Note that this is a sincere question, since I haven't had exposure to 4chan since before the Internet went mainstream, and even then it was fairly limited. I've heard horrible things about what it's become since, but I don't know much about it.
That's the problem with leftists in censorship discussions - they fundamentally don't believe in free will. It's not the website that shot people. It wasn't Trump. It was the individual. Believing otherwise is highly problematic as it leads to authoritarianism.
The shooter acted of his own free will. Yes, there were factors that contributed to his actions, but the responsibility is squarely on his shoulders. There's room for nuance, but unless he was forced to do something against his will, it's on him.
Culture matters. Environment matters. Yes he chose to commit the crime but if the environment promotes this kind of thinking/behavior then the environment needs change as well.
If he were Muslim or dark skinned we'd be losing our shit but because he's a white Christian male he's a lone wolf and it's solely his responsibility.

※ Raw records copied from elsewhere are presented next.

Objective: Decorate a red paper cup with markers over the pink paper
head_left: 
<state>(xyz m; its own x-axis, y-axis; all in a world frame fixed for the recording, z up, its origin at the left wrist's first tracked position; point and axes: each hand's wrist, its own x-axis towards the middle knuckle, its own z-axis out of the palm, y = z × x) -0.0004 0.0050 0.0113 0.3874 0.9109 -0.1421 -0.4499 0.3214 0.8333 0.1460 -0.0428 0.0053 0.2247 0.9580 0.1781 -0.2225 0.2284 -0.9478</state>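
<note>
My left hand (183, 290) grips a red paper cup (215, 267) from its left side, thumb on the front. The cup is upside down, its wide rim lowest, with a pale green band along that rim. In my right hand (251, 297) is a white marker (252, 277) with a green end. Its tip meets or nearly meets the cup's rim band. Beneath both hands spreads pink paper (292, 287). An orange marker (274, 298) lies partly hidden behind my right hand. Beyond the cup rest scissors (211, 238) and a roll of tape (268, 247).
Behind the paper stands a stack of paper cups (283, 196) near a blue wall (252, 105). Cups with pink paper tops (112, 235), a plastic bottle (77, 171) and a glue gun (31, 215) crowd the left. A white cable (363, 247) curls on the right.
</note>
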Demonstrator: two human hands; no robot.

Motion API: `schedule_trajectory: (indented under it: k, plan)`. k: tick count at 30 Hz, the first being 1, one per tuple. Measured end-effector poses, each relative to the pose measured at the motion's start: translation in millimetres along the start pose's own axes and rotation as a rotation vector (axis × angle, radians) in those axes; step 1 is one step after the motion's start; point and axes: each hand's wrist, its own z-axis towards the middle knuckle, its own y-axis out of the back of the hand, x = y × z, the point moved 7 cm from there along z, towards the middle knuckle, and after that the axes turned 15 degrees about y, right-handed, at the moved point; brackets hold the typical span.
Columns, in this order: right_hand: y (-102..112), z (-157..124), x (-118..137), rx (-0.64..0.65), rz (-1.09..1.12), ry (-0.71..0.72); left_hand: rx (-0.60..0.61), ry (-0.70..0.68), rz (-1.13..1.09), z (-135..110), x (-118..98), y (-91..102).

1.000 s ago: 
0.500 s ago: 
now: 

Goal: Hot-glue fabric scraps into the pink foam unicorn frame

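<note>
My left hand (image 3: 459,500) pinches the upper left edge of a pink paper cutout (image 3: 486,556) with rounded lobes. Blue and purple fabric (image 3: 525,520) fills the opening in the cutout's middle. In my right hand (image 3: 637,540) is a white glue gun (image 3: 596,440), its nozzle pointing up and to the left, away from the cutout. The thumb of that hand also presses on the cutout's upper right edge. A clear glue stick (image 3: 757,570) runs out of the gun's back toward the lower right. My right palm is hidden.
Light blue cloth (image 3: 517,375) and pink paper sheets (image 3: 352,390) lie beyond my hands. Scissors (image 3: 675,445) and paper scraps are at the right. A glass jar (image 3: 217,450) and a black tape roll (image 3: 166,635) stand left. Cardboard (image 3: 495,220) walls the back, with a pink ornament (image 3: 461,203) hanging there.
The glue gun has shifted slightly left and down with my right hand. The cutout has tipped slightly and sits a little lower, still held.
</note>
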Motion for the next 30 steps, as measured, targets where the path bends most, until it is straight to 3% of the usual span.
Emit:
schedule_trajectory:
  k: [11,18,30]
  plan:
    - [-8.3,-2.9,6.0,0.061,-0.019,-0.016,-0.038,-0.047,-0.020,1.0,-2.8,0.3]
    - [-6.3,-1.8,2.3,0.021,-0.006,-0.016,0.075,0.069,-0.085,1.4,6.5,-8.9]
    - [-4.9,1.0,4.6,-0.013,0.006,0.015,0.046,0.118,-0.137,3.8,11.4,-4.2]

Excuse me but I find that to be utter horsecrap.
I'm interested in how that can be the case. Do you mind sharing some more details of how normal people can go off the deep end through their experiences on the sites?
I posted this above, but it is a direct response to your question as well: Just look at the absurdity of Qanon. This troll gone long [1] has affected real people and real relationships [2].
There's an extremely long tail of terribly damaged human beings and relationships, once you get past all the mass murderers and white supremacists that 8chan and 4chan have inspired.
It's not just that they inspire a few shooters and mass murders. They inspire a hell of a lot of other once-reasonable people to be deeply and irredeemably terrible in many other ways.